Description of the population structure and genetic diversity of tuberculosis in Estado de México, a low prevalence setting from Mexico.

APMIS 2015 Feb 25;123(2):116-22. Epub 2014 Sep 25.

Instituto de Salud Pública, Universidad Veracruzana, Jalapa, Veracruz, México.

In order to identify the genetic characteristics of the strains of mycobacteria circulating in the Estado de México, one of the states with the lowest prevalence of tuberculosis in Mexico, spoligotyping and 12-loci MIRU-VNTR typing were used to genotype tuberculosis clinical isolates. The average age of the 183 patients analyzed was 50 (± 17) years, drug resistance was noted in 57 (31%) and multidrug resistance in 22 (12%) individuals. The results from the isolates recovered showed that 80% were located in four major Euro-American lineages: Haarlem (17%), LAM (15%), T (20%) and X (29%). Other lineages found in lower proportions were: EAI, S, Beijing, West African, Turkey, Vole and Bovis. Eighteen isolates were orphans. Only 57 isolates were grouped in nine clusters and the SIT119 (X1) showed the highest number of members (23).
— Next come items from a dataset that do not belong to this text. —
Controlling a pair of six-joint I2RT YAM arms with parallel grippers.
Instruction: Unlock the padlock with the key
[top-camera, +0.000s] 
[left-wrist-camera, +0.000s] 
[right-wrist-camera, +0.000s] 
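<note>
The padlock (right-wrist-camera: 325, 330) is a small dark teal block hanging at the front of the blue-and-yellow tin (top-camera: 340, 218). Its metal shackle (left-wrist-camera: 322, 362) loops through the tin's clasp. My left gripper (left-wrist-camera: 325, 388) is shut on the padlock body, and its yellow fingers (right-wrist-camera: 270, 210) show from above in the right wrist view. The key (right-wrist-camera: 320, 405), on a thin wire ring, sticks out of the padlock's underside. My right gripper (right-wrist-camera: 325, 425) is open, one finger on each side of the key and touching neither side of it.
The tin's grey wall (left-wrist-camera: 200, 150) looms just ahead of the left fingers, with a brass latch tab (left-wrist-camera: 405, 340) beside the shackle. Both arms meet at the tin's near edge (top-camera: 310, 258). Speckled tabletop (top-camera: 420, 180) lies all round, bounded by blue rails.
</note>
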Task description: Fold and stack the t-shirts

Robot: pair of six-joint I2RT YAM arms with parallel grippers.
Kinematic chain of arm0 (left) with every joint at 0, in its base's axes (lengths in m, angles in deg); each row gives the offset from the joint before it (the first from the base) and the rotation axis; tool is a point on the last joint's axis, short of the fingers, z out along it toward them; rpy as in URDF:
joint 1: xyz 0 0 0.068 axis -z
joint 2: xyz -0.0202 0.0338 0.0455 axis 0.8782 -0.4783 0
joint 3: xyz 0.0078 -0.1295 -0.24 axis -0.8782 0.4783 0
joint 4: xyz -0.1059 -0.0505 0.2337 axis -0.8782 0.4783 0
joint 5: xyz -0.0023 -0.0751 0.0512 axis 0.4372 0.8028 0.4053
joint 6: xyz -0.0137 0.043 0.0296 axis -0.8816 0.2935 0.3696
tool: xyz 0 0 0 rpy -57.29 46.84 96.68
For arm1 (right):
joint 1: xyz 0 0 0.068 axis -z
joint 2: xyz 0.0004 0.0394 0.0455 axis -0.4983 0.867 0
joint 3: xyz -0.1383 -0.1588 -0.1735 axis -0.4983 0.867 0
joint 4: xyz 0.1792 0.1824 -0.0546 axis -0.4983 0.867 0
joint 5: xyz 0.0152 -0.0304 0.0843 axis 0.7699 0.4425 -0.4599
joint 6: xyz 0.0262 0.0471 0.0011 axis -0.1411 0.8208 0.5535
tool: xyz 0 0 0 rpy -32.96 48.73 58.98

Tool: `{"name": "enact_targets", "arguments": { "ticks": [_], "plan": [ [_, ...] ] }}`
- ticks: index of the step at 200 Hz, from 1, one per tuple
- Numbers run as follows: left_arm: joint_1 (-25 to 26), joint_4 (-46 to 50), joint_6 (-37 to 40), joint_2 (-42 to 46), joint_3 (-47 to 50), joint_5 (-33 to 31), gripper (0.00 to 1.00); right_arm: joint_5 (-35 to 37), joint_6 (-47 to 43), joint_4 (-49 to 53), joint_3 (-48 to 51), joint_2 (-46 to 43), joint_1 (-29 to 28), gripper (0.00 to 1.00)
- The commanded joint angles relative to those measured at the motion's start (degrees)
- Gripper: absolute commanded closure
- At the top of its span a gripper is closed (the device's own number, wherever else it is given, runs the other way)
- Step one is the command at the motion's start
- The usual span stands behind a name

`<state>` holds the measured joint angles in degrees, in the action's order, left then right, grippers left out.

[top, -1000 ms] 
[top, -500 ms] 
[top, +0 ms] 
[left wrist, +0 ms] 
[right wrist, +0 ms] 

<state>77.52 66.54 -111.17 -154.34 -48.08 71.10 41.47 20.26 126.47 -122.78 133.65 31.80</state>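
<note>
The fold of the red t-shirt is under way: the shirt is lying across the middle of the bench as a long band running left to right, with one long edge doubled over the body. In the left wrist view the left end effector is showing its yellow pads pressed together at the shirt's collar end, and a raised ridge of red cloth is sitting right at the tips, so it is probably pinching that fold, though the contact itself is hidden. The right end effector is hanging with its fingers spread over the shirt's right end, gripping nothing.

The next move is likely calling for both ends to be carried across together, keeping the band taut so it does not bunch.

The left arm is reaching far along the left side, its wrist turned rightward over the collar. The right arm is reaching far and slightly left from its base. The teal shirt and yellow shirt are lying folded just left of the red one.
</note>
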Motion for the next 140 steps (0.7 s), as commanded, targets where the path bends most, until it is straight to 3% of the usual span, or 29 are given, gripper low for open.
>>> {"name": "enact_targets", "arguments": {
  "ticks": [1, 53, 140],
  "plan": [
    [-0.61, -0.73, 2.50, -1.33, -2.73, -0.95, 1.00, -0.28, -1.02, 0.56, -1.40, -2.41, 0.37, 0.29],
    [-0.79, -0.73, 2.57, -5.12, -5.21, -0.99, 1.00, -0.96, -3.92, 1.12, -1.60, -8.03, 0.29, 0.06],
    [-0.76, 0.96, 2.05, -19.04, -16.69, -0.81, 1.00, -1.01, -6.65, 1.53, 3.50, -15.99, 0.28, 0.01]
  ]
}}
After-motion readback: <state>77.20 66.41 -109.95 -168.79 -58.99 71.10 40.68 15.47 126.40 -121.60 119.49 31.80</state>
The LAM lineage showed an increased risk for development of drug resistance (RR=4, IC: 95%: 1.05-14.2, p = 0.03). Despite the important prevalence of four major lineages found and the diversity of strains circulating in the population, we found the presence of one of the largest populations of isolates clustered to the X lineage in a setting from a Latin American country.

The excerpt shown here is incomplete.